But Arafat can no longer rely on the concern--most frequently voiced by Foreign Minister Shimon Peres during the past 14 months of fighting--that chaos and extremism would reign in Palestinian-controlled territories if the 72-year-old Arafat lost his grip on power.

“I don’t think that the government cares,” said Gerald Steinberg, a political scientist at Tel Aviv University. “It’s already all-out war. We already have anarchy and chaos” in the West Bank and Gaza Strip.

Speculation About Arafat’s Successor

Arafat has proved to be unwilling or unable to thwart large-scale terror attacks in Israel, Steinberg said. “So Hamas and Islamic Jihad are already controlling our daily lives,” he said.

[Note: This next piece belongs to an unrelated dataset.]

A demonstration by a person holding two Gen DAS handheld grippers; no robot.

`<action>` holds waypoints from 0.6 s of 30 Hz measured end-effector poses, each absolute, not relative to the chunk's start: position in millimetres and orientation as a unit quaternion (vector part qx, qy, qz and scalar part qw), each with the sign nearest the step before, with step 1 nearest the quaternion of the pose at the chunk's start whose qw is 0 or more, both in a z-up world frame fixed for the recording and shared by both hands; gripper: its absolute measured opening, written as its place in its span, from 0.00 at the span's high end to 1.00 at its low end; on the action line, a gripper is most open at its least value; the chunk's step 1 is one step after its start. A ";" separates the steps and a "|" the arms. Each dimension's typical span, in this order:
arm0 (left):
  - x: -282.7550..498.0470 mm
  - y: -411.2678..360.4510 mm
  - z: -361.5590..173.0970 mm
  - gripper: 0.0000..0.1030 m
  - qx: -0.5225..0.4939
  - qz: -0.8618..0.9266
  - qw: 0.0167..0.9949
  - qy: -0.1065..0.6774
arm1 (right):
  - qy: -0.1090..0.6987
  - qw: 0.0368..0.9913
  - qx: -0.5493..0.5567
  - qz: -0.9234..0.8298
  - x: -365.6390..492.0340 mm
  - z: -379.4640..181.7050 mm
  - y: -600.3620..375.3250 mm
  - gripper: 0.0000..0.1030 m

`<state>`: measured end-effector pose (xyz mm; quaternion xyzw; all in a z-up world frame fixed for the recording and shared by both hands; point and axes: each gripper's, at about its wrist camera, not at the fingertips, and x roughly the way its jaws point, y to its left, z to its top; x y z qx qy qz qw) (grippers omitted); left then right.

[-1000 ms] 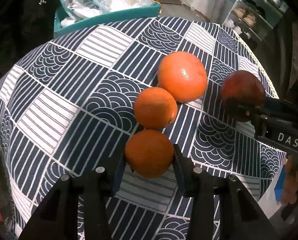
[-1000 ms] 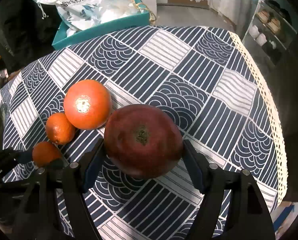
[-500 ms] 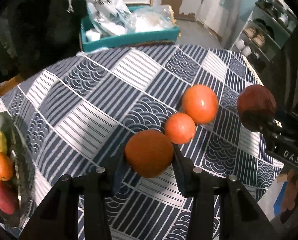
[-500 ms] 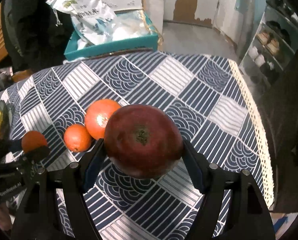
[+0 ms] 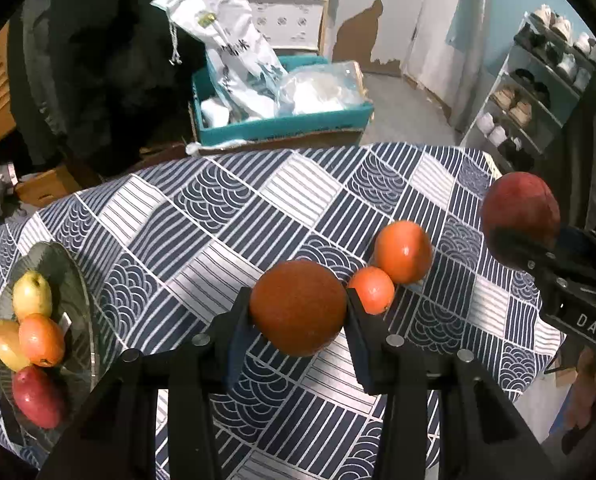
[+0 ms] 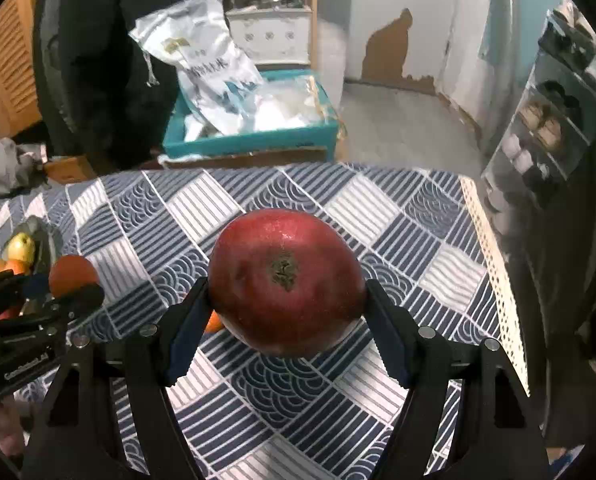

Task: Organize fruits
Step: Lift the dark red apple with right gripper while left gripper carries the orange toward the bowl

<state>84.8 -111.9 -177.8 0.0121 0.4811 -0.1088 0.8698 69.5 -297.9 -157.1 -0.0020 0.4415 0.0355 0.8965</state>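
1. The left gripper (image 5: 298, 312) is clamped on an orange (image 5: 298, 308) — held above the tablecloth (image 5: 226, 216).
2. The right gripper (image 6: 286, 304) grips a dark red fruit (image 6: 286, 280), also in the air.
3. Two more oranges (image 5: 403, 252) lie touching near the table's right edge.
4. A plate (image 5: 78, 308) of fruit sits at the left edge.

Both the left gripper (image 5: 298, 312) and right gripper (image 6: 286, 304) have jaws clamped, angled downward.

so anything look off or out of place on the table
Two oranges, a larger one and a smaller one, sit loose on the tablecloth, touching, far from the fruit plate at the left edge. Nothing looks spilled or damaged.
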 end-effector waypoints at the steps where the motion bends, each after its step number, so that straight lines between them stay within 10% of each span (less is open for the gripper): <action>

For weeks now, Israeli media have reported on who the intelligence services believe is most likely to succeed Arafat, should he fall from power, die or be forced into exile by Israel. Despite the surging popularity of Islamic militants with the Palestinian public, intelligence sources calculate that the mainstream, secular Fatah movement that Arafat founded decades ago would most likely maintain its grip on power, possibly through some sort of collective leadership of senior political and security figures.

Arafat has never named a successor or established a succession mechanism. Among Palestinians, he remains the unquestioned leader of both the Palestinian people and the political-security establishment he has constructed in the West Bank and Gaza Strip.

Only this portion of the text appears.